Easier web scraping in R with tidyverse

I recently used R for a moderately complicated scraping task, and found that using tools and techniques from the tidyverse made for a very pleasant web scraping experience, especially for retrieving nested data. In particular, the nest/unnest functions in the tidyr package make it easy to implement breadth-first scrapers in R by nesting the results from each level and then expanding to a tabular structure. This approach has the advantage of making it easy to follow the program logic, and it also makes it very easy to store retrieved values in a convenient format.

Example: HBS workshops

As a simple example of a website with a nested structure consider https://training.rcs.hbs.org/workshops. This site lists workshops nested within categories.

Start at the top and store results in tibbles

Using the tidyverse packages along with rvest make web scraping in R more convenient.

library(tidyverse)
library(rvest)

To retrieve workshop information from https://training.rcs.hbs.org we can start by creating a tibble to store the data we will retrieve from the site. To begin with this tibble has only one row and one column containing the URL of the starting page. This might seem like a strange way to start, but it helps us keep a consistent and clean pattern as we descend through the nested structure of the website.

ws_data <- tibble(start_url = "https://training.rcs.hbs.org/workshops")

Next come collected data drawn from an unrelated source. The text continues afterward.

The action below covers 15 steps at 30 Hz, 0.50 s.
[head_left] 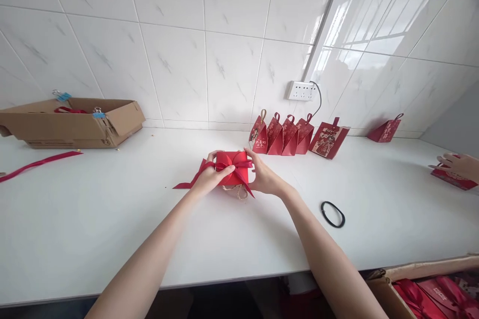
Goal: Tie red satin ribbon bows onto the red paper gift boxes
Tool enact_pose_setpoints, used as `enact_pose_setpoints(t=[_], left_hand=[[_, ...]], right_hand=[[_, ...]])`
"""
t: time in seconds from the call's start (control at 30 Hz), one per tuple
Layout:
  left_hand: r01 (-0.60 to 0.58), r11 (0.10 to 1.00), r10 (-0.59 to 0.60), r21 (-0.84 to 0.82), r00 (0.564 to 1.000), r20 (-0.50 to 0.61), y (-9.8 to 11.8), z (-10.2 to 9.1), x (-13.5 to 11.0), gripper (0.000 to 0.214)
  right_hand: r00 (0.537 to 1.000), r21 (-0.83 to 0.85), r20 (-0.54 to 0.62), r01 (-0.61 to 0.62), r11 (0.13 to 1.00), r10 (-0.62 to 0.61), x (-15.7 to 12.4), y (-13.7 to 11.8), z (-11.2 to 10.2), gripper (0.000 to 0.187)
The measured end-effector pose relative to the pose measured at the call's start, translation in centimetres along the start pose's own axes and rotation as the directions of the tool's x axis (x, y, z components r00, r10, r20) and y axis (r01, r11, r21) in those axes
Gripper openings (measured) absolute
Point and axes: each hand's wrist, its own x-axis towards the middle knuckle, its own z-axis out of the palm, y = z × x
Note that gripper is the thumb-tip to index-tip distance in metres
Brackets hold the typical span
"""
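A small red gift box (232, 169) with a red ribbon (239, 163) tied across it sits on the white table (112, 209) in front of me. My left hand (211, 175) is closed around the box's left side, pinching the ribbon near the knot. My right hand (263, 174) grips the right side of the box, fingers curled on the ribbon loop. One ribbon tail (186, 183) trails left on the table. A thin gold cord (235, 190) shows under the box.
Several finished red boxes (284, 135) stand in a row by the wall, one more (385, 130) farther right. A cardboard carton (75, 122) and loose ribbon (37, 163) lie left. A black hair band (333, 214) lies right. Another person's hand (458, 165) rests on a red box (451, 179) at the right edge. A carton of red packets (430, 294) sits below.
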Motion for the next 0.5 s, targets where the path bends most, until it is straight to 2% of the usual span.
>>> enact_pose_setpoints(t=[0.17, 0.23, 0.27, 0.33, 0.4, 0.5], left_hand=[[-0.002, 0.997, 0.011, -0.073, 0.992, 0.129, -0.2, -0.6, 0.4, 0.061], [0.011, 1.000, -0.012, 0.009, 0.991, 0.133, -0.5, -0.8, 0.6, 0.057], [0.028, 0.996, -0.039, 0.084, 0.990, 0.132, -0.8, -0.8, 0.6, 0.055], [0.038, 0.964, -0.075, 0.265, 0.989, 0.131, -1.5, -0.8, 0.7, 0.049], [-0.044, 0.911, -0.018, 0.411, 0.989, 0.145, -2.3, -0.7, 0.7, 0.039], [-0.189, 0.839, 0.103, 0.510, 0.976, 0.192, -3.4, -0.3, 0.6, 0.027]], right_hand=[[0.996, 0.086, -0.079, -0.034, 0.996, 0.040, 0.2, 0.9, 0.2, 0.098], [0.977, 0.083, -0.196, -0.066, 0.994, 0.081, 0.3, 1.6, -0.1, 0.098], [0.953, 0.074, -0.283, -0.091, 0.993, 0.109, 0.4, 2.0, -0.4, 0.098], [0.862, 0.050, -0.481, -0.152, 0.987, 0.157, 0.5, 2.9, -1.1, 0.098], [0.740, 0.031, -0.649, -0.206, 0.978, 0.176, 0.4, 3.5, -1.8, 0.097], [0.587, 0.051, -0.777, -0.302, 0.952, 0.228, 0.1, 4.0, -2.8, 0.095]])
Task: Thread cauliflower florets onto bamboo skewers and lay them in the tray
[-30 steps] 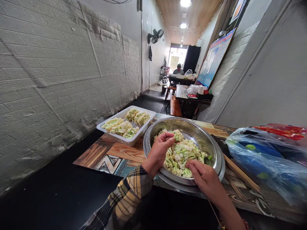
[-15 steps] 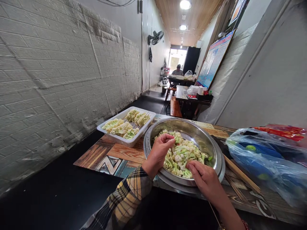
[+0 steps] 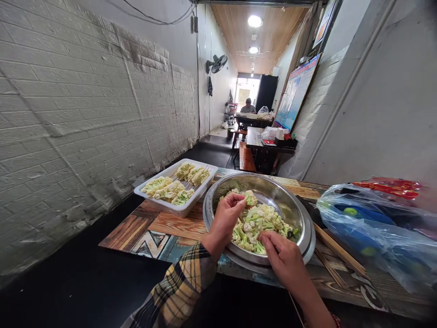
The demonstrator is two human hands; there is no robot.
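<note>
Still in the steel bowl (image 3: 300, 205) with both hands, much as half a second ago. Pinching a cauliflower floret (image 3: 250, 198) at the bowl's far side with the left hand (image 3: 225, 219), fingers (image 3: 238, 202) closed tight on it. Pressing the right hand (image 3: 282, 257) onto the cauliflower pile (image 3: 260, 221) at the bowl's near rim, fingers curled; cannot tell whether gripping anything. Left of the bowl, a white tray (image 3: 160, 203); right of it, bamboo skewers (image 3: 337, 249) on the table (image 3: 170, 223).

Bright, even light from round ceiling lamps (image 3: 254, 21) and a washed-out, overexposed doorway (image 3: 244, 89) at the corridor's far end. The metal bowl (image 3: 293, 205) shows soft glare on its rim. Wide-angle distortion bends the brick wall (image 3: 68, 114) and stretches the edges. The lower foreground lies in deep shadow.
</note>
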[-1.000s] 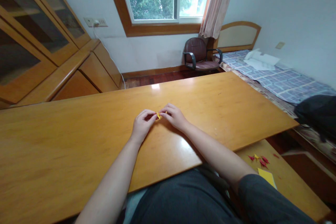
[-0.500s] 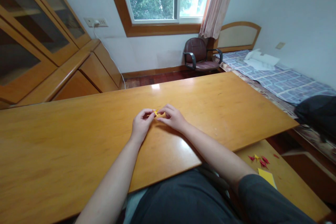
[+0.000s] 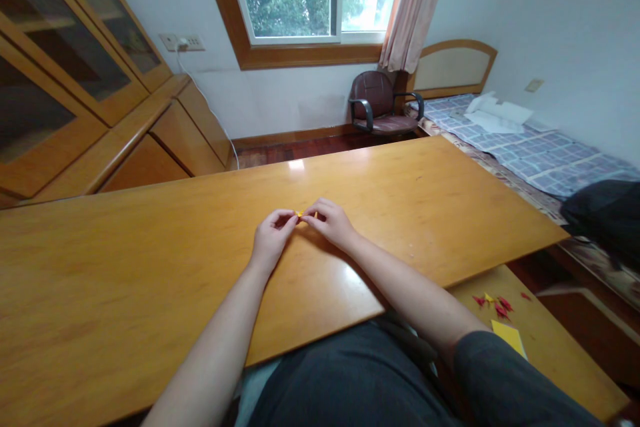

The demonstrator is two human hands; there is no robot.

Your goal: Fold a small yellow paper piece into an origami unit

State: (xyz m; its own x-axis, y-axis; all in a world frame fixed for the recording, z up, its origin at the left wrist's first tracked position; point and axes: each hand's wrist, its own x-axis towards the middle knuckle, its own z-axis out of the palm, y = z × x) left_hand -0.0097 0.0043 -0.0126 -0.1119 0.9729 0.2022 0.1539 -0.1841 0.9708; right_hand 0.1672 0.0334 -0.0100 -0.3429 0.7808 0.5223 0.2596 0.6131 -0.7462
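Note:
A tiny piece of folded yellow paper (image 3: 301,215) is pinched between both hands over the middle of the long wooden table (image 3: 150,260). My left hand (image 3: 271,237) grips its left side with curled fingers. My right hand (image 3: 332,222) grips its right side, thumb and fingertips pressed together. Both hands rest low on the tabletop, and most of the paper is hidden by the fingertips.
A lower wooden surface (image 3: 550,340) at the right holds several small red and yellow folded pieces (image 3: 495,305) and a yellow sheet (image 3: 507,335). Wooden cabinets (image 3: 75,93) stand at the left. An office chair (image 3: 377,103) and a bed (image 3: 530,147) lie beyond the table.
The fingertips have shifted slightly around the yellow paper, which shows less than before. Both hands stay in the same spot on the table.

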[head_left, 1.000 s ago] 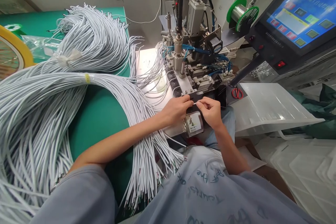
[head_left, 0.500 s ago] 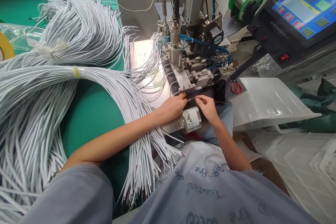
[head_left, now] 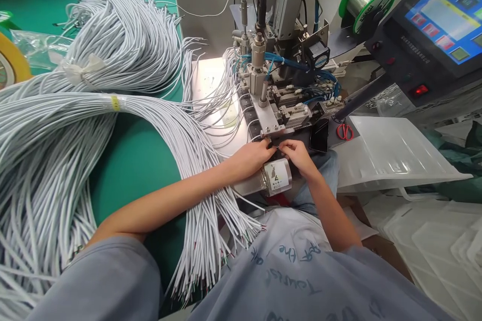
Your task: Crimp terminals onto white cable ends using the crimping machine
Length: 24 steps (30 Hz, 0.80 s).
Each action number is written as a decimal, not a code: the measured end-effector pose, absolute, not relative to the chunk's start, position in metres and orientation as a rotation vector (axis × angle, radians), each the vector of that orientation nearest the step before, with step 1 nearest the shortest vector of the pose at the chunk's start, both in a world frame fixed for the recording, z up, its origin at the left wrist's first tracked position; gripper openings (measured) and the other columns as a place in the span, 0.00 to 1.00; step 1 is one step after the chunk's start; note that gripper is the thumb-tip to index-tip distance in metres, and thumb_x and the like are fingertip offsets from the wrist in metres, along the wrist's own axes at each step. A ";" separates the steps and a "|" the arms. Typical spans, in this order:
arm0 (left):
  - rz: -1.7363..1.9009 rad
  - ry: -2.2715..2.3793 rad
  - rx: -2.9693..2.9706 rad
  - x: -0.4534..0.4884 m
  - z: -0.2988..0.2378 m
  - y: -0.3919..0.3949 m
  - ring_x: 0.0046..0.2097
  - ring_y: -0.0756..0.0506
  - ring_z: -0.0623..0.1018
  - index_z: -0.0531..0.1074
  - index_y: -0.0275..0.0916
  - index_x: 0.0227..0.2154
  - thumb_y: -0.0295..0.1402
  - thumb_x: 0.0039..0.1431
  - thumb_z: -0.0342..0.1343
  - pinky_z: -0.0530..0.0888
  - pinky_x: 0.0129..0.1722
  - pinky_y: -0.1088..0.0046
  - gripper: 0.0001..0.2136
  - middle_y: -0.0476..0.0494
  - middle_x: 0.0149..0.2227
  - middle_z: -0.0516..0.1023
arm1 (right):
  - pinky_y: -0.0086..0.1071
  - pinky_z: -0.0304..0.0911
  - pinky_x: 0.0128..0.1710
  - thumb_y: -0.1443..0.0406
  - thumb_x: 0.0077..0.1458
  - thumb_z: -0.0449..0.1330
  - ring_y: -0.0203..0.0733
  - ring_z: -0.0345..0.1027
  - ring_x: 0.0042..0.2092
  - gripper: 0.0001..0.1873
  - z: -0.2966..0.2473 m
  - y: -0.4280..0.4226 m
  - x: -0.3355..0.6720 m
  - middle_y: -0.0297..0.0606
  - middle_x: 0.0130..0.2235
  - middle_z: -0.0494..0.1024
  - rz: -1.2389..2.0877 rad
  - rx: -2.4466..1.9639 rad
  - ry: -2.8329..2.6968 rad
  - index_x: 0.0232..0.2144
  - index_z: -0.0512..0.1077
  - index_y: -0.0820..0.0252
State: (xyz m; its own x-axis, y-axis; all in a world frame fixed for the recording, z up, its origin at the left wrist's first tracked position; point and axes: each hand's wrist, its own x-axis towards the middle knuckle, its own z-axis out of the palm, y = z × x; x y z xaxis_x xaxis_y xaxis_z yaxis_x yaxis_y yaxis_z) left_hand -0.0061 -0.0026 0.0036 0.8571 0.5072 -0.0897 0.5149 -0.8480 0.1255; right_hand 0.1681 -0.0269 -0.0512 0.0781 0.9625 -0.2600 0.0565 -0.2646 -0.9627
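1. The green worktop [head_left: 131, 160] carries most of the load and runs along the person's left side.
2. On it sprawls the front bundle [head_left: 184, 130] of white wires, its many loose ends fanned out near the person's lap. These look like what is left, though no count is possible.
3. Behind lies the back bundle [head_left: 128, 45], tied with a pale strip; whether its wires are done cannot be told.
4. The machine [head_left: 259, 80] stands ahead, with more wires beside it on a bright plate [head_left: 207, 77]; their stage is unclear too.
5. The screen [head_left: 444, 20] is lit, at the right.
6. The left hand [head_left: 256, 153] is pinched at the machine's front edge, apparently around a wire mostly hidden by its fingers.
7. The right hand [head_left: 297, 153] faces it closely, thumb and finger nipped on the wire's tip.
8. That wire [head_left: 277, 147] shows between both hands, just before the machine; it seems midway through handling, not finished.
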 end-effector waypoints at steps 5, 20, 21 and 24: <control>-0.170 0.762 2.963 -0.003 0.009 -0.005 0.37 0.43 0.76 0.67 0.27 0.45 0.21 0.56 0.45 0.73 0.33 0.69 0.14 0.34 0.40 0.70 | 0.25 0.45 0.19 0.62 0.35 0.59 0.28 0.51 0.21 0.08 -0.053 -0.020 0.171 0.26 0.17 0.61 1.527 -1.430 -0.967 0.19 0.67 0.62; -0.188 0.755 3.050 -0.001 0.011 -0.007 0.35 0.43 0.77 0.69 0.26 0.45 0.20 0.56 0.44 0.70 0.29 0.69 0.15 0.34 0.39 0.72 | 0.26 0.48 0.20 0.51 0.43 0.58 0.29 0.51 0.20 0.19 -0.060 -0.022 0.168 0.27 0.17 0.60 1.401 -1.438 -1.182 0.17 0.61 0.60; -0.204 0.777 3.032 -0.002 0.012 -0.007 0.35 0.43 0.77 0.70 0.27 0.43 0.20 0.56 0.45 0.70 0.28 0.69 0.14 0.34 0.38 0.72 | 0.26 0.47 0.20 0.50 0.45 0.57 0.29 0.49 0.20 0.20 -0.062 -0.022 0.169 0.26 0.16 0.58 1.398 -1.417 -1.227 0.17 0.59 0.59; -0.316 0.861 2.971 -0.006 0.017 -0.005 0.34 0.43 0.77 0.73 0.31 0.31 0.20 0.55 0.47 0.68 0.27 0.70 0.09 0.38 0.31 0.74 | 0.27 0.45 0.20 0.49 0.47 0.55 0.29 0.45 0.20 0.21 -0.071 -0.019 0.169 0.24 0.17 0.53 1.353 -1.371 -1.321 0.17 0.56 0.57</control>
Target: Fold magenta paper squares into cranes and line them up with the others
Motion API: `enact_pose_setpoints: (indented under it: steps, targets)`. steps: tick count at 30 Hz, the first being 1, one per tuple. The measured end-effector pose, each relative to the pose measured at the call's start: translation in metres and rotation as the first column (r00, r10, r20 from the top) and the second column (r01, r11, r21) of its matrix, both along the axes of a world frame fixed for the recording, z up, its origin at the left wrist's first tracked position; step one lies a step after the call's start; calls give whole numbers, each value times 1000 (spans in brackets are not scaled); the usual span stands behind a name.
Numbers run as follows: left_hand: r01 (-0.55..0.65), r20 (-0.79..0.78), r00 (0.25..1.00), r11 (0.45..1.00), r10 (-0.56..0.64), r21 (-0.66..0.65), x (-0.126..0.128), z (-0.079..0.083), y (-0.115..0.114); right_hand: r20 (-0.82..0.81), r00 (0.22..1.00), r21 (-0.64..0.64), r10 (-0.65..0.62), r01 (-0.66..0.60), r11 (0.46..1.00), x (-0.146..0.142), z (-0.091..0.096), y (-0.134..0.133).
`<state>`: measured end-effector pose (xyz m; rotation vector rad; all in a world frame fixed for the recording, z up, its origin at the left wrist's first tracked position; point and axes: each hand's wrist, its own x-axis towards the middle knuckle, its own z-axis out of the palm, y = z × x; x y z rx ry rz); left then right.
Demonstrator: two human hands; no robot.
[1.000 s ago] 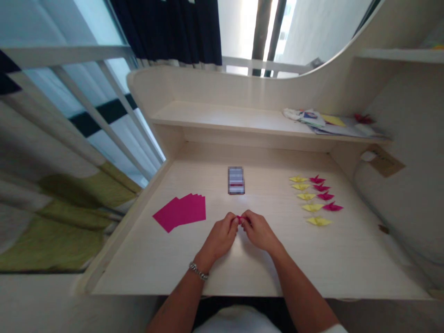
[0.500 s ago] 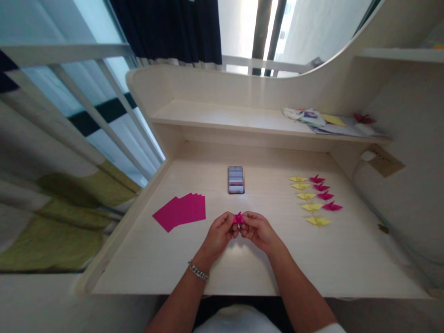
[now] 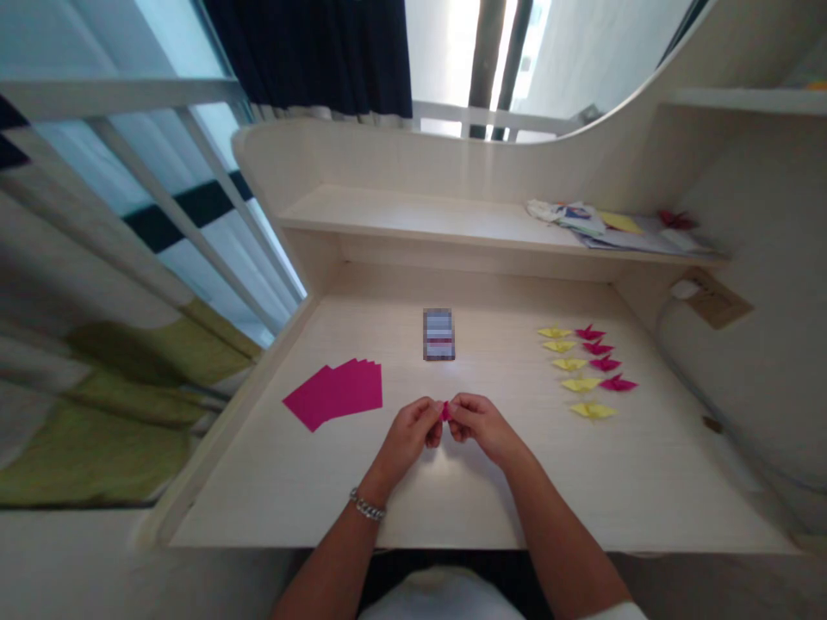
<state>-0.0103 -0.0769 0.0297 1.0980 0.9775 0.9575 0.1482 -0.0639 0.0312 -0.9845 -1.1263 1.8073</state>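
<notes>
Both hands meet just above the middle of the pale wooden desk (image 3: 271,482). My left hand (image 3: 408,435) and my right hand (image 3: 483,425) each pinch a small folded pink paper piece (image 3: 445,412) between their fingertips. Most of the piece is hidden by my fingers. A fanned stack of pink paper sheets (image 3: 336,393) lies flat to the left of my left hand. To the right of my right hand sit rows of finished folded paper figures, yellow ones (image 3: 574,365) and pink ones (image 3: 605,362).
A phone (image 3: 438,333) lies flat beyond my hands. A low shelf (image 3: 413,220) runs along the back, with papers and bags (image 3: 600,226) at its right end. A railed window is at left, a grey cushion (image 3: 762,379) at right.
My hands turned the pink piece: it stood out between my fingertips half a second ago and is now mostly covered. My hands stayed in the same spot.
</notes>
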Motion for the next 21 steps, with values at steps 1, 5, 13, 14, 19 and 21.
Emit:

Store retrieved data in list columns and unnest as needed

Next we mutate the data, reading the page containing the outer-most collection and extracting the information we need. The information we extract includes URLs at the next level of the tree we are traversing. Because we will retrieve multiple elements we store the result in a list-column.

ws_data <- ws_data %>%
  mutate(category = map(start_url,
                        ~ read_html(.) %>%
                          html_nodes(".menu-depth-2 a") %>%
                          {tibble(name = html_text(.),
                                  url = html_attr(., "href"))})
  )

glimpse(ws_data)
## Observations: 1
## Variables: 2
## $ start_url <chr> "https://training.rcs.hbs.org/workshops"
## $ category  <list> [<tbl_df[7 x 2]>]

Our data structure still only has one row, but we can easily expand it so that it has one row per category.

ws_data <- ws_data %>%
  unnest(category, names_sep = "_", keep_empty = TRUE)

glimpse(ws_data)
## Observations: 7
## Variables: 3
## $ start_url     <chr> "https://training.rcs.hbs.org/workshops", "https://tr...
## $ category_name <chr> "HBS Grid Training ", "R", "Stata", "Python", "Other ...
## $ category_url  <chr> "https://training.rcs.hbs.org/compute-grid-training",...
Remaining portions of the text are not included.